77dd) Schließlich würde eine Wiedereinsetzung in den vorigen Stand vorliegend auch daran scheitern, dass es an einer rechtzeitigen Nachholung der versäumten Handlung (ordnungsgemäße und vollständige Antragstellung über das Onlineportal) innerhalb der Monatsfrist gemäß § 110 Abs. 2 Satz 3 AO mangelt. Für die Klägerin ist aus den Ablehnungsgründen im Bescheid vom 20. Dezember 2017 der Hinweis ersichtlich gewesen, dass eine Zusammenfassung von Rechnungen in einer Position unzulässig ist. Entgegen der Ansicht der Klägerin wurde sie – unabhängig davon, dass sich die Klägerin auch ohne einen solchen Hinweis über die Antragserfordernisse hätte rechtzeitig informieren müssen – bereits mit diesem Bescheid und nicht erst im Erörterungsschreiben des Beklagten vom 20. Februar 2018 auf die Anforderungen der Antragstellung hingewiesen, woraus ersichtlich gewesen ist, dass allein die – auch zweimalige – Übersendung einer selbst erstellten Rechnungsliste per E-Mail nicht genügt, sondern die Angaben im elektronischen Formular zu übermitteln sind.
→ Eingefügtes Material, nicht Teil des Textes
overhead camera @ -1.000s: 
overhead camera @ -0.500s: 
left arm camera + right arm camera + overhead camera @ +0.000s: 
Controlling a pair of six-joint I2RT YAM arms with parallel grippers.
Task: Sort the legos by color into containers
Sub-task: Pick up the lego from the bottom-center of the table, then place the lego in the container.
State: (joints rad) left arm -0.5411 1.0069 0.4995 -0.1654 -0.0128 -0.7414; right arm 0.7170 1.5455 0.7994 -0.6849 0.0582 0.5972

78II. Die Kostenentscheidung folgt aus § 135 Abs. 1 FGO.
79III. Die Revision ist nicht zuzulassen, da angesichts der angeführten Rechtsprechung weder dem Streitfall eine grundsätzliche Bedeutung zukommt noch die Fortbildung des Rechts eine weitere höchstrichterliche Entscheidung dazu erfordert, ob eine Zusammenfassung mehrerer Rechnungen in einer Antragsposition zulässig ist und in welcher Form die Rechnungsangaben für eine wirksame Antragstellung im Vorsteuervergütungsverfahren zu übermitteln sind.
80IV. Die Streitwertfestsetzung beruht auf §§ 52, 63 des Gerichtskostengesetzes.